| Instructions to follow |
How many lines in the listing below include the word "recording"? Reply with the count alone.

| Collected data |
++++++++++
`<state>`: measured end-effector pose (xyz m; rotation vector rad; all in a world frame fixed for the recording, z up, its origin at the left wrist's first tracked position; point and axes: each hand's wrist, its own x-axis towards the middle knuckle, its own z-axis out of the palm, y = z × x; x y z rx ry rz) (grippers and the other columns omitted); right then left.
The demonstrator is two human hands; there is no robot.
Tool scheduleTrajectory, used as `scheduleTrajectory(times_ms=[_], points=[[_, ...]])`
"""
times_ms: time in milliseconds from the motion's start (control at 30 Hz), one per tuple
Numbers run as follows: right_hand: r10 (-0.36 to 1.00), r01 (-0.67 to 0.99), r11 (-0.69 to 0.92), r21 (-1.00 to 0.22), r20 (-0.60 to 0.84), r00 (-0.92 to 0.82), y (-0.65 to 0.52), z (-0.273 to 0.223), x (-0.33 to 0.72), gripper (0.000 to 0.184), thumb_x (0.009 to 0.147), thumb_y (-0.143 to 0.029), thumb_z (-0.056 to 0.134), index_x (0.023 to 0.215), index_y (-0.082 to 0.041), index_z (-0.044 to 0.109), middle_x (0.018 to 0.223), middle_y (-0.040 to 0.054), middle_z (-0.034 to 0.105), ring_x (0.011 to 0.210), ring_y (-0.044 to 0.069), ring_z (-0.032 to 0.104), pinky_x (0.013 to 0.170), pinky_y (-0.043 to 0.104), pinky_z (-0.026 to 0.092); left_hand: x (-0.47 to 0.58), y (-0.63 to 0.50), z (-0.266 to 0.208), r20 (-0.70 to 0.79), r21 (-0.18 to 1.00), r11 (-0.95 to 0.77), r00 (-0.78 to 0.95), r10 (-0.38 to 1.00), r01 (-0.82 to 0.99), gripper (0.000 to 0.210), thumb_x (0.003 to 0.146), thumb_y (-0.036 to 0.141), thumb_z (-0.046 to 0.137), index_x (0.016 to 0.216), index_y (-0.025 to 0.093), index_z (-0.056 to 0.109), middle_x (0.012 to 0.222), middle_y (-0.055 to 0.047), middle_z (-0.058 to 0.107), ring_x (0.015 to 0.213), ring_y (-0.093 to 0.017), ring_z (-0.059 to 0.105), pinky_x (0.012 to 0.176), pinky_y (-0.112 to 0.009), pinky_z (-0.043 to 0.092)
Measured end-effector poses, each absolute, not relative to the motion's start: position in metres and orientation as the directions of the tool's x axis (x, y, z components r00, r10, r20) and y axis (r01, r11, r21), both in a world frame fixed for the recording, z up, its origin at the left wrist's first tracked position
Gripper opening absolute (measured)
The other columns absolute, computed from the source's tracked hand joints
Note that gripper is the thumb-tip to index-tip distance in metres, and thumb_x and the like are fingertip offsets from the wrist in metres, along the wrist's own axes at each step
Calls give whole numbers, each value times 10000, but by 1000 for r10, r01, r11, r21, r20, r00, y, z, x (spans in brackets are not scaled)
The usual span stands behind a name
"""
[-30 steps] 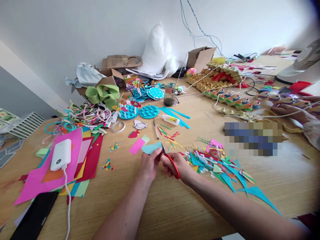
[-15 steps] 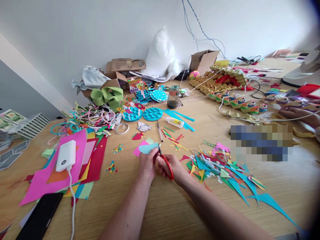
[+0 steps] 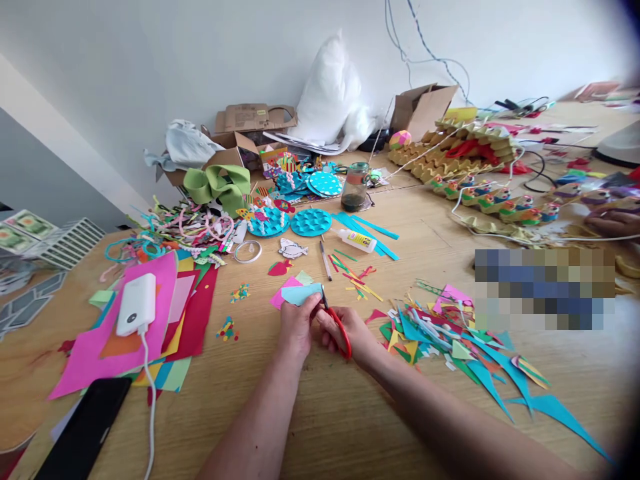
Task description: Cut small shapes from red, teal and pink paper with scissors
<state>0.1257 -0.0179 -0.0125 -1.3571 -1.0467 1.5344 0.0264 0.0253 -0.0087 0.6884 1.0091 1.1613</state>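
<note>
My left hand (image 3: pixel 299 325) pinches a light blue piece of paper (image 3: pixel 299 293) by its lower right end. In my right hand (image 3: pixel 353 331) is a pair of red-handled scissors (image 3: pixel 341 327), its dark blades pointing up at the paper's right edge. Just beyond my left hand, a pink paper piece (image 3: pixel 279 293) lies on the table. Farther off are a red paper cut-out (image 3: pixel 280 267), a white fish cut-out (image 3: pixel 292 249), a pen (image 3: pixel 325 261) and a glue bottle (image 3: pixel 358 241).
Paper scraps (image 3: pixel 445 333) are heaped to the right. At left lie coloured sheets (image 3: pixel 193 313), a white power bank (image 3: pixel 136 303) with a cable, and a black phone (image 3: pixel 85 430). A glass jar (image 3: pixel 355 187) stands behind. Another person's hand (image 3: pixel 617 217) is at far right, near egg-carton pieces (image 3: pixel 500 200).
The view has shifted slightly, so most things sit a little farther right. My hands keep the same hold on the paper and the scissors, with the blades still at the paper's right edge.
</note>
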Motion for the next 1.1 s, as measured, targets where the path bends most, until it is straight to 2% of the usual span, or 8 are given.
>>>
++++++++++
| Task result |
2